On a similar note, what is c sub i?

Thanks.

chroot
Jun13-07, 07:46 PM
If you're summing up ten things, you could label each one with a number from one to ten. Conventionally, this label would be drawn as a subscript. If you had ten apples, each represented by the letter a, then each individual apple would be labeled a1 to a10.

If you were to add up something about them -- say, their weight -- you would have a sum that runs from 1 to 10. If the weight of an apple is represented by w(ai), then the sum would look like:


\sum\limits_{i = 1}^{10} {w\left( {a_i } \right)}


In english, this would be spoken "the sum of the weight of apples a-one through a-ten." The "index of summation" is the variable that is being changed; in this case, it's i.

- Warren

mathwonk
Jun14-07, 04:33 AM
i is nothing. it could also be r or q or j or anything else. it is like a preposition "it", which emans nothing unlkess you know the antecedent.
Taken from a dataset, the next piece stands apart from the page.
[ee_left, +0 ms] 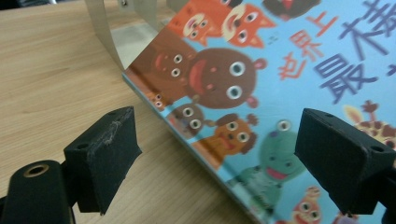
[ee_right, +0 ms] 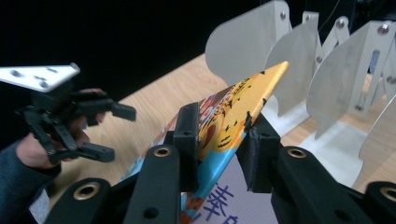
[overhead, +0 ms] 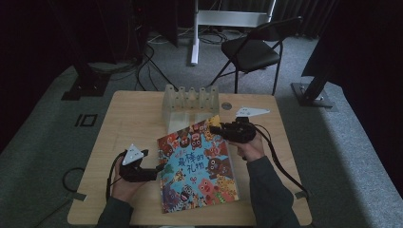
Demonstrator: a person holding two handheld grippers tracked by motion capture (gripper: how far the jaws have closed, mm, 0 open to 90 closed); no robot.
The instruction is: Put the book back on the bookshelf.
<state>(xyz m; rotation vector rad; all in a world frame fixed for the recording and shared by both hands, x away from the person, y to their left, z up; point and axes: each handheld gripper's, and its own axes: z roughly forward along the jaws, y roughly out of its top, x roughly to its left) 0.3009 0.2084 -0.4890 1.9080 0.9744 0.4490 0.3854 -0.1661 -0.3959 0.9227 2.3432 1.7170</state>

it is just sued as a pplace holder for something else, that is why an innocuous lookingn letter with no emaning of its own is chosen.

in warren's example, "i" variously holds the place of the numbers 1,2,3,4,...,10.


its like asking what "he" means in the sentence "If anyone in the class needs help, I'm going to see he gets it."

just as "he" refers back to anyone who needs help, so "i" refers back to the numbers 1,....10.